Não é o tempo que despendemos numa determinada atividade, mas sim o foco que colocamos na mesma. E isso é muito difícil de manter sem algumas pausas para nos equilibrarmos internamente. No fundo, a ideia não é trabalhar mais, mas de forma mais inteligente e eficiente.

Num artigo intitulado “Deep Breaks”, Cal Newport, autor do livro “Deep Work”, fala igualmente da importância das pausas e deixa dicas valiosas sobre como devemos realizar as mesmas, para tirar maior proveito dessa incrível ferramenta. Ora vejamos algumas:

  • Pausas não devem desviar a nossa atenção para coisas que poderão gerar uma obrigação profissional ou social (exemplo, verificar a caixa de email ou as redes sociais)
  • Pausas não devem ser outras tarefas menos importantes, mas que precisamos igualmente de fazer (exemplo, fazermos uma pausa de um artigo que estamos a escrever para fazermos outro mais simples e menos complexo. Devemos sim focar a nossa atenção individualmente em ambos, mas não utilizar o mais simples como uma desculpa de “pausa” para o mais complexo)
  • Pausas não devem ser atividades que nos provocam algum tipo de stress ou que nos façam ficar a pensar nelas depois da pausa terminar.
  • Pausas não devem, normalmente, durar mais de 10 – 15 minutos, com algumas exceções, como é o caso das refeições.

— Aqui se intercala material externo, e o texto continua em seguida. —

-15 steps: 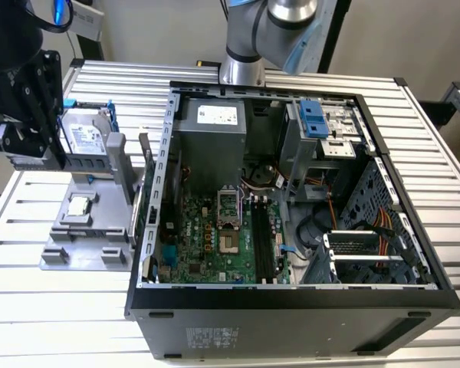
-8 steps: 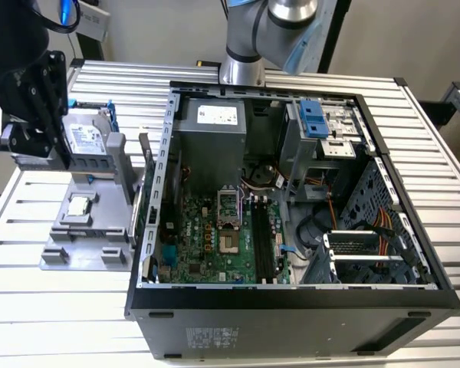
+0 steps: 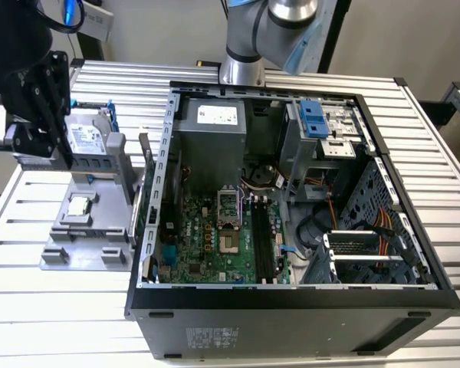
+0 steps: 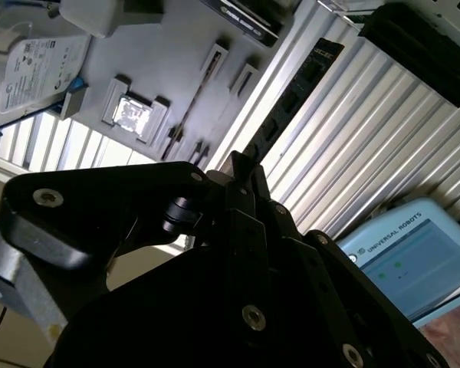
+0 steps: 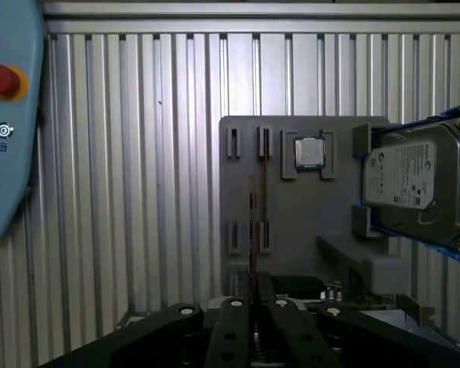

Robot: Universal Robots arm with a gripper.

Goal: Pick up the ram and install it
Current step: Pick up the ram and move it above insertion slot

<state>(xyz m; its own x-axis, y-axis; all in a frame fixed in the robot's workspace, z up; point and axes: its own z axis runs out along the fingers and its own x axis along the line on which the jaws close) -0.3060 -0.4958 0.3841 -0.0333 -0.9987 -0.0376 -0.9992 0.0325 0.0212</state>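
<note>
The ram (image 4: 295,96) is a thin dark stick with several chips, reaching out from my fingertips over the ribbed table. In the first wrist view the ram (image 5: 254,222) appears edge-on as a thin line. My gripper (image 4: 241,169) is shut on one end of it, the black fingers (image 5: 234,307) meeting around it. In the exterior view my gripper (image 3: 61,149) hangs at the left, above the grey fixture (image 3: 69,238) and apart from it. The motherboard's long black slots (image 3: 262,241) lie inside the open case, well to the exterior view's right of the gripper.
The grey fixture (image 5: 291,207) carries a silver hard drive (image 5: 414,180) with blue rails and a square processor chip (image 5: 309,152). The open computer case (image 3: 291,299) fills the table's middle, with the arm's base (image 3: 241,65) behind it. A pale blue pendant (image 5: 8,115) lies on the table.
</note>
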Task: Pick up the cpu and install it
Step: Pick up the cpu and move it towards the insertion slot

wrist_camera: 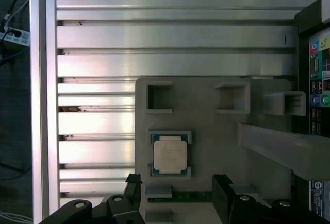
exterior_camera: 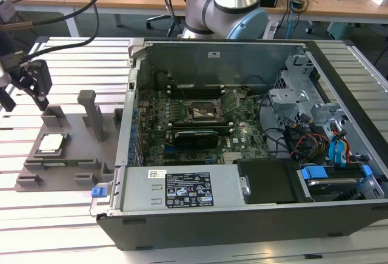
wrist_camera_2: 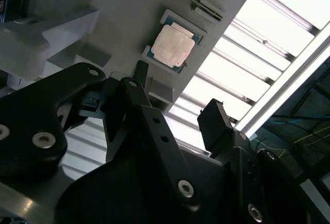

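Pick stage, I judge: small flat square silver-topped cpu [wrist_camera: 170,155] lies in pocket of grey plastic holder plate [wrist_camera: 206,131]. My black pincer [wrist_camera: 177,182] hangs over plate near that pocket, spread wide, empty. Grasp calls for centring astride cpu, squared to its edges.

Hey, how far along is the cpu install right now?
Done: nothing that shows. The cpu lies in its pocket on the gray fixture, outside the case. In hand: nothing. The gripper hangs open above the fixture near the cpu, not touching it. Left: the pickup and the install. The socket looks empty.
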`<control>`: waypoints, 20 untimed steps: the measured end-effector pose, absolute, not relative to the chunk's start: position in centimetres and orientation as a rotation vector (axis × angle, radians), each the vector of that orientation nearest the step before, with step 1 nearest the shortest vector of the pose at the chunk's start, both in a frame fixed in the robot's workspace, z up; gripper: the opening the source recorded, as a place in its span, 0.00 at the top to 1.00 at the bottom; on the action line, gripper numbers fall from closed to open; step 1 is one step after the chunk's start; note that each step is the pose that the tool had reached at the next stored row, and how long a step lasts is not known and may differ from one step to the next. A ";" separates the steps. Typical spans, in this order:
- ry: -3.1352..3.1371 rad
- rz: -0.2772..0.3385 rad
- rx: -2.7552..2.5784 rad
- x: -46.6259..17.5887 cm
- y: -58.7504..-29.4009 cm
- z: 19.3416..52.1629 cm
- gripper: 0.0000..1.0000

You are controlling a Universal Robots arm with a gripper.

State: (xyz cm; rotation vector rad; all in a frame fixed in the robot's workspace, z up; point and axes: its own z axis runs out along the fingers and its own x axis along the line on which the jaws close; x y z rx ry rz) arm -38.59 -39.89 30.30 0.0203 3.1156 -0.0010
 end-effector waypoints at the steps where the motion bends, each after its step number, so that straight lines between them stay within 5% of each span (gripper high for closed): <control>1: 3.116 -0.001 0.020 -38.6 -39.9 30.3 0.34; 20: 3.116 -0.001 0.020 -38.6 -39.9 29.9 0.34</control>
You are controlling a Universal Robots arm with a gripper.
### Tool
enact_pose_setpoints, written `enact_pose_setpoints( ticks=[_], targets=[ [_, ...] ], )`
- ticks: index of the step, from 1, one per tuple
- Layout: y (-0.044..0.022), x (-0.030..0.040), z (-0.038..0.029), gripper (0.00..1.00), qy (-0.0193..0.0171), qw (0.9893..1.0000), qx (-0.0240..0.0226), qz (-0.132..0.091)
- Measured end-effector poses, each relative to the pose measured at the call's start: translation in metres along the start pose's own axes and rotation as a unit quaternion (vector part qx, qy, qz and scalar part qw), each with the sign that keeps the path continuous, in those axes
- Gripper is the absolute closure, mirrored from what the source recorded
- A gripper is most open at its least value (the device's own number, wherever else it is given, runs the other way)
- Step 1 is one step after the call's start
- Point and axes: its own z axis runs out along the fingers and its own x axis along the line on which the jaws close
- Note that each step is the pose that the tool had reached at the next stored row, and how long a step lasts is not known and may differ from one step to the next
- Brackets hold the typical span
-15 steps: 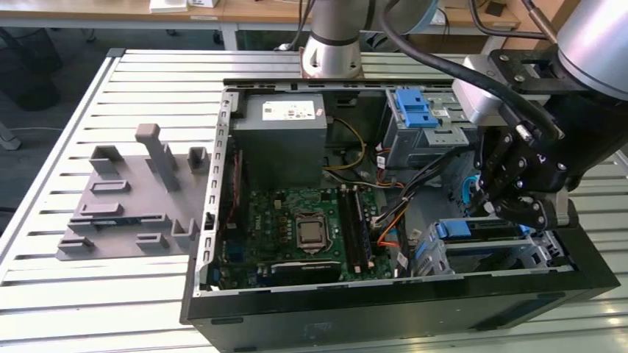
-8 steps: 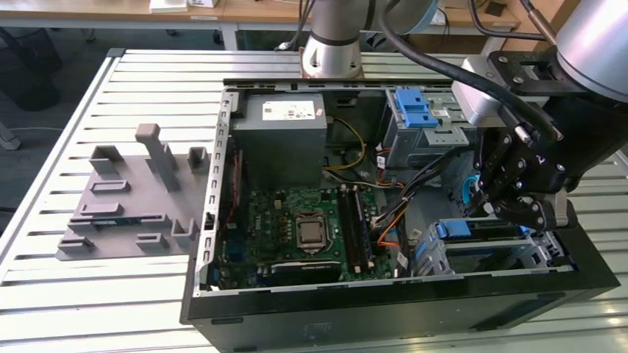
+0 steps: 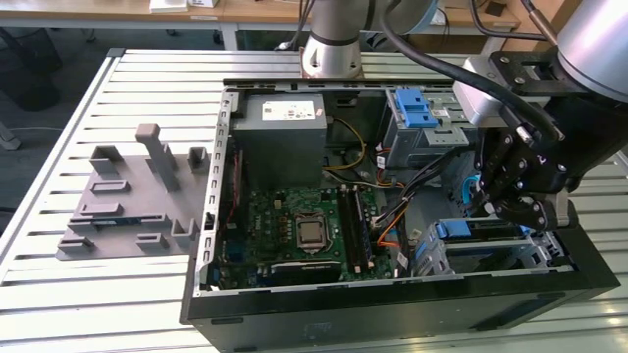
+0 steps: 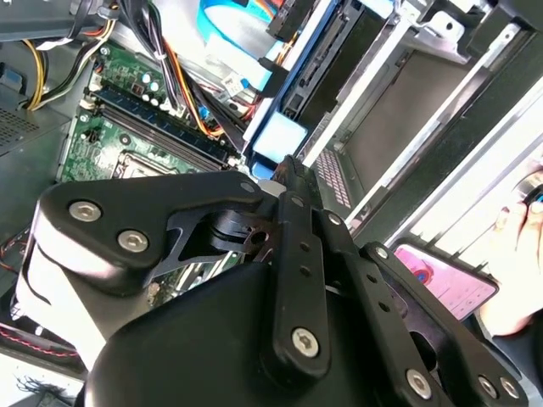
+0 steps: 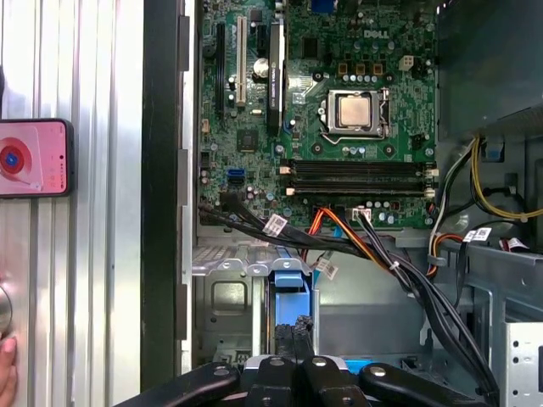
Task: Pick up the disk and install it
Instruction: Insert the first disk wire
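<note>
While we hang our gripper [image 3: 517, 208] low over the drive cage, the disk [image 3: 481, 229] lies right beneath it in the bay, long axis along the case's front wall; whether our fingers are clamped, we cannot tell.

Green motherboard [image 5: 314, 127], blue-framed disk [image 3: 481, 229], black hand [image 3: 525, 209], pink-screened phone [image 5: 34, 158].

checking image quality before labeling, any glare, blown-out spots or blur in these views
Exterior view: bright daylight, table slats glare near white. Second wrist view: blown-out white around the cables, hand close and soft. First wrist view: even light, motherboard sharp.
</note>
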Motion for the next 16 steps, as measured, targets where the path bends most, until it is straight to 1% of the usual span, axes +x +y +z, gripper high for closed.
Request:
enact_pose_setpoints(
  ticks=[6,11,12,16],
  targets=[
    [-0.0129,0.0,0.0001,0.89,0.0,1.0,0.0,0.0],
    [-0.0253,-0.0002,0.0002,0.89,0.0001,1.0,0.0,0.0],
    [-0.0268,-0.0006,0.0003,0.89,0.0,1.0,0.0,0.0],
    [-0.0271,-0.0011,0.0003,0.89,0.0001,1.0,0.0,0.0]
  ],
)
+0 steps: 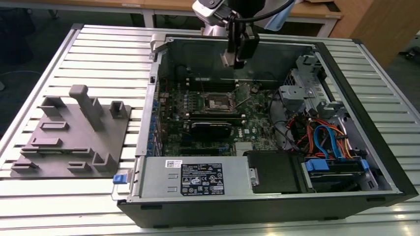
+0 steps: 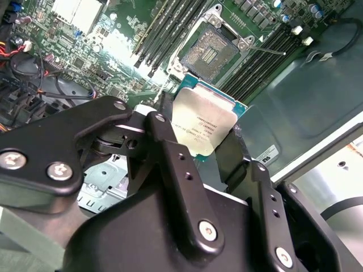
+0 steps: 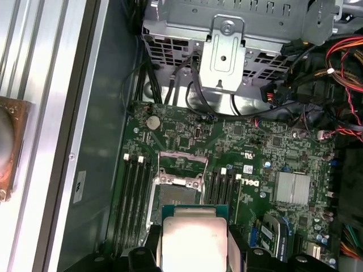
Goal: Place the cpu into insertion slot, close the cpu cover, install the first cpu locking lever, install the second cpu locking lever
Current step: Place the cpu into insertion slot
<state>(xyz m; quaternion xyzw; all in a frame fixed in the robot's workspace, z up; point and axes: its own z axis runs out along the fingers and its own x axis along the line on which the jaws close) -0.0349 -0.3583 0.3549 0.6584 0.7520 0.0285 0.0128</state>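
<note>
**CPU gripped in the air above the bare socket**

The slatted metal counter [image 1: 98,44] carries an open black computer case [image 1: 262,211], with a grey moulded fixture plate [image 1: 72,137] beside it on the exterior view's left. The green motherboard [image 1: 172,123] lies inside the case. The arm's black pincer [image 1: 237,59] hangs over the far part of the board, clear of it. In both wrist views its two fingers [image 2: 170,147] are closed partway onto opposite edges of the cpu [image 2: 205,122], which is held off the board with its silvery top showing. The insertion slot [image 2: 211,52] is bare, with its contact field exposed near the chip. The cpu cover [image 3: 180,169] stands swung open at the slot's edge
</note>
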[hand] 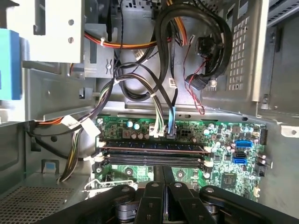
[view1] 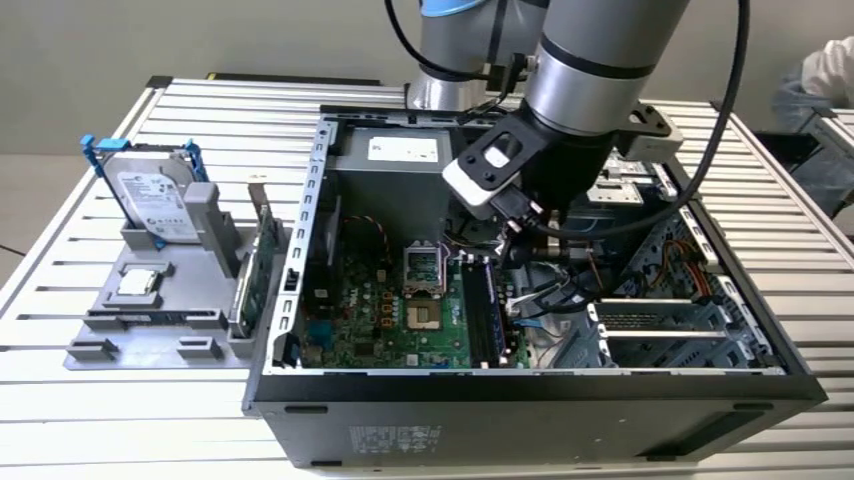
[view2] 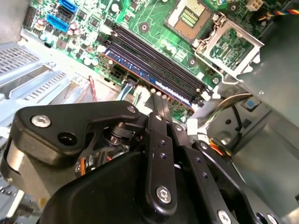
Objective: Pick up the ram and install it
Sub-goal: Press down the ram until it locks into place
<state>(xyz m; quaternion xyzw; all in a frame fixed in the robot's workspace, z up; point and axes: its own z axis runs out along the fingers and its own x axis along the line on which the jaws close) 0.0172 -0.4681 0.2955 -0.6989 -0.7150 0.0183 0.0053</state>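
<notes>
The jaws [view2: 160,95] are clenched: in both wrist views the two black fingers [hand: 154,196] run side by side with hardly a gap and nothing seen between them. Their tips end right at the long edge of the ram [view2: 154,80]; whether they touch it I cannot tell. The ram lies seated lengthwise in the memory slot nearest the board's edge and the cable connectors, a thin dark stick with a reddish-blue rim [hand: 152,148]. The black slots [view2: 159,56] beside it look bare.

These slots sit on the green motherboard [view1: 387,310], near the open processor socket [view2: 191,16] with its metal frame raised. Bundled cables [hand: 163,107] hang down to the board beside the ram, and blue ports [hand: 243,144] sit toward one end of the slots.

In the exterior view the arm [view1: 587,60] reaches down into the open computer case [view1: 534,385], which lies on a slatted metal surface [view1: 80,400]. A white sticker [view1: 400,148] inside the case and a printed panel [view1: 394,437] on its near wall carry writing too small to read. On the exterior view's left, a grey holder [view1: 147,330] carries a hard drive [view1: 150,200] in a blue frame, its label unreadable, and a green card [view1: 254,265] on edge.
</notes>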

Pelas razões apresentadas anteriormente, seguem alguns exemplos de atividades que poderemos realizar nas pausas para tirarmos o melhor partido dos benefícios das mesmas:

  • Uma pequena caminhada para tomar uma água ou um café, mas sem qualquer tipo de distrações, como o telemóvel para “atacar” as redes sociais.
  • Ler umas páginas de um livro ou de uma revista que não tenham nada a ver com a tarefa em que nos estávamos a focar.
  • Se estiverem em casa, realizar uma pequena tarefa doméstica, como lavar loiça, fazer a cama ou limpar o pó, pode ser uma ótima opção para relaxar a mente.
  • Meditar, ou simplesmente fechar um bocado os olhos e relaxar por uns minutos.
  • Nas horas das refeições, não permanecer na secretária a trabalhar, nem comer a realizar outras atividades. As horas de refeição são valiosas para restaurar a nossa mente para atacar o que falta do dia.

Na LOBA acreditamos na importância do equilíbrio na vida de cada um de nós e por isso todos têm a liberdade de encontrar o seu, para que, juntos, possamos criar a melhor solução em todos os desafios que abraçamos.